Your instructions | Working from the entries below, count every line that includes the word "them". Return the figure alone.

Material provided |
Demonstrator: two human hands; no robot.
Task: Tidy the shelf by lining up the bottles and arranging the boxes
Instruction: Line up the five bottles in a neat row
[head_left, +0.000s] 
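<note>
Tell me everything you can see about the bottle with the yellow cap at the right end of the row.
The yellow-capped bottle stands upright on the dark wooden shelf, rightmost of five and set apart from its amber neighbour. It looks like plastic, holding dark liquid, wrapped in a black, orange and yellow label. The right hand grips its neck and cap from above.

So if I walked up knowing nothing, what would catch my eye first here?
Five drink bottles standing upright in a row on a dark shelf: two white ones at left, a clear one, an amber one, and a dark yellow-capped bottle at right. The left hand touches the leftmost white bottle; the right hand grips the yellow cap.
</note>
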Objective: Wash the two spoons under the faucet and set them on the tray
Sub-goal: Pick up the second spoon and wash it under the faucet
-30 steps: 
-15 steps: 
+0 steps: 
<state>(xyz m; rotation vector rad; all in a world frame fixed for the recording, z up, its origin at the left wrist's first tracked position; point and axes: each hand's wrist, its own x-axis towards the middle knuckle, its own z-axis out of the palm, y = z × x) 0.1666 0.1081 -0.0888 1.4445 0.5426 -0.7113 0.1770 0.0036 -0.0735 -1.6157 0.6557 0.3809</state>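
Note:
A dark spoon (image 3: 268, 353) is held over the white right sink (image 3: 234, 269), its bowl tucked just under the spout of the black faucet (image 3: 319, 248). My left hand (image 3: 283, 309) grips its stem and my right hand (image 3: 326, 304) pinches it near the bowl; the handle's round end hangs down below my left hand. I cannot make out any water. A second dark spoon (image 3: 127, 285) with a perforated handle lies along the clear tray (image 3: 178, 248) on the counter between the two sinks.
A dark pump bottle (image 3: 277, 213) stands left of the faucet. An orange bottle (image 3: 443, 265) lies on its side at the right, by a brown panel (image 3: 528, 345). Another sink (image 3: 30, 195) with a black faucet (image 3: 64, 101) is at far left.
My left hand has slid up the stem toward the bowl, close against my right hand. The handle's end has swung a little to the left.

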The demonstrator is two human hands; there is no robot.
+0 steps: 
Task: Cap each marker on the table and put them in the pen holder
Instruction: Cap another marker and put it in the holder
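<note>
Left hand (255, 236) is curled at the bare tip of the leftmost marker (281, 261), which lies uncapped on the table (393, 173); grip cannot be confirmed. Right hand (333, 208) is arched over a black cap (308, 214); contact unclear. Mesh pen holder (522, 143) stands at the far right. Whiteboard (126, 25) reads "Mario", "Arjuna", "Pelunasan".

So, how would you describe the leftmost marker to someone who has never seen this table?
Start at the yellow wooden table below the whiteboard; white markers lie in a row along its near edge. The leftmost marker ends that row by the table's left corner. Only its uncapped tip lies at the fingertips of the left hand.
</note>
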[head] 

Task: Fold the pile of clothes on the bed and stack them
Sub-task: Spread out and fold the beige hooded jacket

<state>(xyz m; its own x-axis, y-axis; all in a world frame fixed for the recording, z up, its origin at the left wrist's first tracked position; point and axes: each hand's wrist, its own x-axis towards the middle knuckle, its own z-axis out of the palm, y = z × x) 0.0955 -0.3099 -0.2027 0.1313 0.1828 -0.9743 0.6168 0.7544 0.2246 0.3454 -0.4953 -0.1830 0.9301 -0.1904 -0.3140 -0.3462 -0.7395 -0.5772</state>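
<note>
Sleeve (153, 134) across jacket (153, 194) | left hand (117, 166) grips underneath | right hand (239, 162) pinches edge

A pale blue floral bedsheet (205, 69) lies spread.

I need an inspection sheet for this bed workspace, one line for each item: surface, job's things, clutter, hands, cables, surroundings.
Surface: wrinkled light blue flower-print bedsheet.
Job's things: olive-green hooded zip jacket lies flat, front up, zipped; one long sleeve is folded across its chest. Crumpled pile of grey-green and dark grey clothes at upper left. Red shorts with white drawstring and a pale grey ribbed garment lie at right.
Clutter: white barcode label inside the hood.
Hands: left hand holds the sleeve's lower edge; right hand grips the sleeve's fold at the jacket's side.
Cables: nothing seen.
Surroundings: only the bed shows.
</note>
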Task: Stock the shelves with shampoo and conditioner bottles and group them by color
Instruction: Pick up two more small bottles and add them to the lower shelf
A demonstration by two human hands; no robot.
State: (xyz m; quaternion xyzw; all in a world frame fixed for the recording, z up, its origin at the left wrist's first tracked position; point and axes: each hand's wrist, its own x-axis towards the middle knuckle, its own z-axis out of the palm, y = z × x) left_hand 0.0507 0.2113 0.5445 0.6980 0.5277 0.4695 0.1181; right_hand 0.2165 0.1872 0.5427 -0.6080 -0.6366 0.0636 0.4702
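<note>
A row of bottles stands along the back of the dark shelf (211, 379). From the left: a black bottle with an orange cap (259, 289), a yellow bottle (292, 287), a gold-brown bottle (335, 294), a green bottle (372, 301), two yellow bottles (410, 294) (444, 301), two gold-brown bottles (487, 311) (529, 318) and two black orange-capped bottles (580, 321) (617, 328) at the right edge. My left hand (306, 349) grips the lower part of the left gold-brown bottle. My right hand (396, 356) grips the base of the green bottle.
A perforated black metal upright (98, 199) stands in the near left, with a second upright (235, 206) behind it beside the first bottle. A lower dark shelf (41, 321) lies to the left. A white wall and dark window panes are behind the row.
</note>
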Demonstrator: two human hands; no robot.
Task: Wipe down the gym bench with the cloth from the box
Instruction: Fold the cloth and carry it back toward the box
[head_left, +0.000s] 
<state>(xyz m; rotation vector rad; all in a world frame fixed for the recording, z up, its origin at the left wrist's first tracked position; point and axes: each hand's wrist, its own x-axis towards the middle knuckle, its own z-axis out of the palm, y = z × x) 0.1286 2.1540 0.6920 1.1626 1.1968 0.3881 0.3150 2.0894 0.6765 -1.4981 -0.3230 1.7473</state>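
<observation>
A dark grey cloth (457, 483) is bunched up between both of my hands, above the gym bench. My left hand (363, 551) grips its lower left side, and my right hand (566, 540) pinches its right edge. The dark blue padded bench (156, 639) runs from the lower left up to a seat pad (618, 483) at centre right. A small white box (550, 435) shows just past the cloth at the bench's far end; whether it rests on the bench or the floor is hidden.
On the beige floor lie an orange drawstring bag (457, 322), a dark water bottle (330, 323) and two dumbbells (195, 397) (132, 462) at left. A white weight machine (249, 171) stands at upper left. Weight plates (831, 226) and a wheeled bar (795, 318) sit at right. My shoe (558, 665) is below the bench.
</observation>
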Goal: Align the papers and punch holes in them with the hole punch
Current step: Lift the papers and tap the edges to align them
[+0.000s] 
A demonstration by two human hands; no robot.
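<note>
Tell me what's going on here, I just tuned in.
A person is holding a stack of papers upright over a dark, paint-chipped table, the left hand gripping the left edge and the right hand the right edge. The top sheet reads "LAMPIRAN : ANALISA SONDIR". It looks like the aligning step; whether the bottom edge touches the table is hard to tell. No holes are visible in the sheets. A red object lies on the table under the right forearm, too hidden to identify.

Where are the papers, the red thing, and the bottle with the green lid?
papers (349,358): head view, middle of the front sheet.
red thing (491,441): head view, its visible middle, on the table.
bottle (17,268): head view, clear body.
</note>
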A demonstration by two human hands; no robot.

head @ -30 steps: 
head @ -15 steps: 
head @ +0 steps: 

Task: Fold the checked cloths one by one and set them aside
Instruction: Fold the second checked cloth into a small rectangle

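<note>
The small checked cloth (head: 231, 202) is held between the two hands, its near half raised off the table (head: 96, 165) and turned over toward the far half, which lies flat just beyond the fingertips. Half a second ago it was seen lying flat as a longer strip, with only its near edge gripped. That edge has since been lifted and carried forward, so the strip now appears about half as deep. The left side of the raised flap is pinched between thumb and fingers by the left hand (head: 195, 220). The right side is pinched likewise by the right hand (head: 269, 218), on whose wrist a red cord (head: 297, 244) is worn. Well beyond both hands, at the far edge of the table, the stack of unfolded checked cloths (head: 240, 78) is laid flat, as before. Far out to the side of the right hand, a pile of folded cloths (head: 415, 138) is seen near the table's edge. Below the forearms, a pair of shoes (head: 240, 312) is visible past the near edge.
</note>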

Answer to this problem | 8